#### [AIM OF THE EXERCISE]
Word for word, restate the lines from the start of the data below through the line containing "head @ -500".
** DATA follows **
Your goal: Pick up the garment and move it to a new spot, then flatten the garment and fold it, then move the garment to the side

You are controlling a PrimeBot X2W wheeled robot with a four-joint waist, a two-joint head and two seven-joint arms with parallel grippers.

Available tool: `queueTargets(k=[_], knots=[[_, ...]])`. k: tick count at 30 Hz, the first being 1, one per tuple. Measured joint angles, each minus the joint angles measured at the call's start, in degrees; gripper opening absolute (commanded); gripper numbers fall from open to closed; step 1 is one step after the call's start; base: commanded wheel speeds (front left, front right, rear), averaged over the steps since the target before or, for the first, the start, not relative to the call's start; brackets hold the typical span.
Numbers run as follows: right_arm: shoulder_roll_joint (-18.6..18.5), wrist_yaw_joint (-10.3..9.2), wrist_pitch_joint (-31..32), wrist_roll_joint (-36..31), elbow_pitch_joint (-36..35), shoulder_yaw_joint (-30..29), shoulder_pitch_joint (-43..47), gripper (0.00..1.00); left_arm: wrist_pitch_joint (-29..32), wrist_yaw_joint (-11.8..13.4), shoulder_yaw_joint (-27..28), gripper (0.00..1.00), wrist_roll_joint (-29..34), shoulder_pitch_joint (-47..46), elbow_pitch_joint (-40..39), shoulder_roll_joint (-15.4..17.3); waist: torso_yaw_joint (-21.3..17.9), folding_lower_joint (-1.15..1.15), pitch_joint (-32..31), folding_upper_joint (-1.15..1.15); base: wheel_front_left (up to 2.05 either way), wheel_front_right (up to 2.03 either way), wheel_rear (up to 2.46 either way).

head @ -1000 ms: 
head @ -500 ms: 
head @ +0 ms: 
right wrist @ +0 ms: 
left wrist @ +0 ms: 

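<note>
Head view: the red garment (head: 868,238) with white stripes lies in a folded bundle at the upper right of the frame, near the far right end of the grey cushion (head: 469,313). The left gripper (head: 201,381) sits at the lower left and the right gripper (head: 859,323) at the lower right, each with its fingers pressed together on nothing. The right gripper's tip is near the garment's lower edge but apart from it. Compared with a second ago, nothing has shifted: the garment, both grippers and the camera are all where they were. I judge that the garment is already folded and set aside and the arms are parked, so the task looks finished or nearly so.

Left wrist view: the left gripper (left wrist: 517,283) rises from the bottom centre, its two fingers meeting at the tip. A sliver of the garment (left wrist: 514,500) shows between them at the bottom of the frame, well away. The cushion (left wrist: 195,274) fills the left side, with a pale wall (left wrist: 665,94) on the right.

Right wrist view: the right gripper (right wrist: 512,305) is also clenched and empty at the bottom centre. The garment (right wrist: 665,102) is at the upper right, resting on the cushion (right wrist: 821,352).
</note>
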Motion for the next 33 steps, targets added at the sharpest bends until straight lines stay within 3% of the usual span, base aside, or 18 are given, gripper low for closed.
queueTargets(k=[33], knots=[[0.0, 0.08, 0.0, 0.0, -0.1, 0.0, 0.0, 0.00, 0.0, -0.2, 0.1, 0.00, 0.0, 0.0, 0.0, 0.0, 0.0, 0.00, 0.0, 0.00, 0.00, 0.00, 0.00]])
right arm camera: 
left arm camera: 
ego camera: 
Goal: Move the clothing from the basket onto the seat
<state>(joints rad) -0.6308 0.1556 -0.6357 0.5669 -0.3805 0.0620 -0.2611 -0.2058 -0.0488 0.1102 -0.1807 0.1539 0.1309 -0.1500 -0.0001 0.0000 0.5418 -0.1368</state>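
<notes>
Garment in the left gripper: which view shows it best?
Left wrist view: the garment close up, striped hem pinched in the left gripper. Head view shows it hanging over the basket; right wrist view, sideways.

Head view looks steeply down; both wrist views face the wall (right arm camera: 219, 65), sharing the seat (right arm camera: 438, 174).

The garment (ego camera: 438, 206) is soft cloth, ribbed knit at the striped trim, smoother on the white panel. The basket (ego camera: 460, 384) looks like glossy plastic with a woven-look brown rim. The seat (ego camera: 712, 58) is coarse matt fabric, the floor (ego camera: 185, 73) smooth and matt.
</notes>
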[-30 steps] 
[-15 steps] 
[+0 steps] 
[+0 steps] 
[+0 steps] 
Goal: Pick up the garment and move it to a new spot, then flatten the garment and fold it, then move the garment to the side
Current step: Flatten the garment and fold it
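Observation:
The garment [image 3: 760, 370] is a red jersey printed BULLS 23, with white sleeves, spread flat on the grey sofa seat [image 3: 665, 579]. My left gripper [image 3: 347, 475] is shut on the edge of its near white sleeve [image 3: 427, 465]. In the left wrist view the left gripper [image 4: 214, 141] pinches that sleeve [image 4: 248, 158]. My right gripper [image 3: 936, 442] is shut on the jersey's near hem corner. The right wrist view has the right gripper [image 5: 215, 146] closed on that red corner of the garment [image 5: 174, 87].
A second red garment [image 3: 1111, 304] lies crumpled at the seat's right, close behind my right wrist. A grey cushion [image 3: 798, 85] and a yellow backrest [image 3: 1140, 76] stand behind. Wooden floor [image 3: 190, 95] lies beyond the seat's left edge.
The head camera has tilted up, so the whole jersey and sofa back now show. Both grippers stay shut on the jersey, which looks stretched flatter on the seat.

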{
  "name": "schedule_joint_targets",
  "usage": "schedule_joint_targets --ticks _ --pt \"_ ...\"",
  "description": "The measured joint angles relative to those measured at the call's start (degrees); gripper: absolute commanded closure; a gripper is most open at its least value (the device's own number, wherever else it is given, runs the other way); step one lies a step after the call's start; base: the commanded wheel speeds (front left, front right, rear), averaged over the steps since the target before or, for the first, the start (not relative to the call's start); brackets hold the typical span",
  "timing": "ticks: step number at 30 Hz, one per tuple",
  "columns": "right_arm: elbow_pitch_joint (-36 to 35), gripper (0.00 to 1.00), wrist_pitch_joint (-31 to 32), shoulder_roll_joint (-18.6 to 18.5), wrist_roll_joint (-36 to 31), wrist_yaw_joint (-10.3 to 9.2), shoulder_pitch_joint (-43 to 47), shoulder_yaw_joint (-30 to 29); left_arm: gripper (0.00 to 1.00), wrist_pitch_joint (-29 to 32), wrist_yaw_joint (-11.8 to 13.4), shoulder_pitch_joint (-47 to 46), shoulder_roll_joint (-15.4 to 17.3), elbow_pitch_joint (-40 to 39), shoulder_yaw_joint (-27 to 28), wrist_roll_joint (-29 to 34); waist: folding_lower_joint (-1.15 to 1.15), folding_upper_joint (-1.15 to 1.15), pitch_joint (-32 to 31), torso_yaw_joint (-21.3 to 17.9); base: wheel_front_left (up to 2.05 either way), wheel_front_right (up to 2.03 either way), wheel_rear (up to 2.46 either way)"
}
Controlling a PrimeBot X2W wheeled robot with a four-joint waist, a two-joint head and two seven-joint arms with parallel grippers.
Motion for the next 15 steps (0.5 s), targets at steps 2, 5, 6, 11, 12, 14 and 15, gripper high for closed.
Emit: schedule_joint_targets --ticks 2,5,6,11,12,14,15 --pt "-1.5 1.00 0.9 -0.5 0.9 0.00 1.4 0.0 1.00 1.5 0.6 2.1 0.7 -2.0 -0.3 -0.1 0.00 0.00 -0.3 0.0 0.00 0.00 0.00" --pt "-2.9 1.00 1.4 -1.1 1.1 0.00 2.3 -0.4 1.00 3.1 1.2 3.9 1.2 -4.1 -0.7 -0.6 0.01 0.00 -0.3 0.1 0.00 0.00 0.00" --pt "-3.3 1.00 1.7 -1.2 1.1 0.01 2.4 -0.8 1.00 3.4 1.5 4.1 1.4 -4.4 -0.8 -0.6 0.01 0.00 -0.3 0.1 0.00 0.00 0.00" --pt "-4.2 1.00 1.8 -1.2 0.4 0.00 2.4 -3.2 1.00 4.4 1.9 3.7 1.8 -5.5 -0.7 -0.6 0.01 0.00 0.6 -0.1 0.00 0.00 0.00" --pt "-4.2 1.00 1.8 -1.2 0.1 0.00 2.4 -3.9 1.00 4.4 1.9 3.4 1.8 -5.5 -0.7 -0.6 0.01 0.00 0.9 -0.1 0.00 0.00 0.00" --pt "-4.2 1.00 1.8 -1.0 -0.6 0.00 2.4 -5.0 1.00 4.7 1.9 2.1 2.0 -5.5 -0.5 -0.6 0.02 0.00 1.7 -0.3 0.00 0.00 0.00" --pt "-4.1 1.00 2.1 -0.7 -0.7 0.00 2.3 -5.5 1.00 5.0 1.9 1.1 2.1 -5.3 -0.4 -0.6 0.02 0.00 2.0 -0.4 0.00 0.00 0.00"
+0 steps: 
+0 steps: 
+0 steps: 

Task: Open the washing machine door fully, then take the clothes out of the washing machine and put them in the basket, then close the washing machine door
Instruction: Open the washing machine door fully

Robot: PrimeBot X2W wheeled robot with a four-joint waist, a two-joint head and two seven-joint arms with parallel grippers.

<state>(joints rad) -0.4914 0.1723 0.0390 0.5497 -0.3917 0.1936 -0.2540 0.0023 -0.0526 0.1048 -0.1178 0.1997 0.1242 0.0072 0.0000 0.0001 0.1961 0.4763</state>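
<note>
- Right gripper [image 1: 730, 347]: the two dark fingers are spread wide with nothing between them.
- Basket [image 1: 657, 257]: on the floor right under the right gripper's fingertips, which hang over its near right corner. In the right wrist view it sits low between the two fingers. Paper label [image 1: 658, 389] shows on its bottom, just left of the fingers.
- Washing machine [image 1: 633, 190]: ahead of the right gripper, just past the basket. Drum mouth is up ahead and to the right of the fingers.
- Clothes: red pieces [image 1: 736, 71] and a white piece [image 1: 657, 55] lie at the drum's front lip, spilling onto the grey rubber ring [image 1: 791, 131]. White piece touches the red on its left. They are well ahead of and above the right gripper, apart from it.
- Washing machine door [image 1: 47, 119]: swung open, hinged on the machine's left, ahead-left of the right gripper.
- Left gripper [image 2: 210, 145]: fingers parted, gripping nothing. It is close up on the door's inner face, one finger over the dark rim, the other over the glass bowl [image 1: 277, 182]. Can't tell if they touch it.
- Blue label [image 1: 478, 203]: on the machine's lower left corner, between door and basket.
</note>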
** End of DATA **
#### [FINISHED TASK]
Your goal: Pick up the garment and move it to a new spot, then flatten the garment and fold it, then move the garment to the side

You are controlling a PrimeBot X2W wheeled robot with a four-joint waist, a two-joint head and two seven-joint arms with parallel grippers.

Available tool: `queueTargets(k=[_], knots=[[_, ...]])`. k: tick count at 30 Hz, the first being 1, one per tuple. Measured joint angles, each minus the joint angles measured at the call's start, in degrees; gripper opening absolute (commanded); gripper numbers fall from open to closed; step 1 is one step after the call's start; base: commanded wheel speeds (front left, front right, rear), averaged over the steps since the target before or, for the first, the start, not relative to the call's start; brackets hold the typical span.
Numbers run as follows: right_arm: shoulder_roll_joint (-18.6..18.5), wrist_yaw_joint (-10.3..9.2), wrist_pitch_joint (-31..32), wrist_roll_joint (-36..31), elbow_pitch_joint (-36..35), shoulder_yaw_joint (-30..29), shoulder_pitch_joint (-43..47), gripper (0.00..1.00); left_arm: wrist_pitch_joint (-29..32), wrist_yaw_joint (-11.8..13.4), shoulder_yaw_joint (-27..28), gripper (0.00..1.00), wrist_roll_joint (-29..34), shoulder_pitch_joint (-47..46), elbow_pitch_joint (-40..39), shoulder_roll_joint (-15.4..17.3); waist: torso_yaw_joint (-21.3..17.9), folding_lower_joint (-1.15..1.15), pitch_joint (-32..31), folding_upper_joint (-1.15..1.15); base: wheel_front_left (up to 2.05 either way), wheel_front_right (up to 2.03 either way), wheel_rear (up to 2.46 either way).

head @ -1000 ms: 
head @ -500 ms: 

No more is needed for this exercise.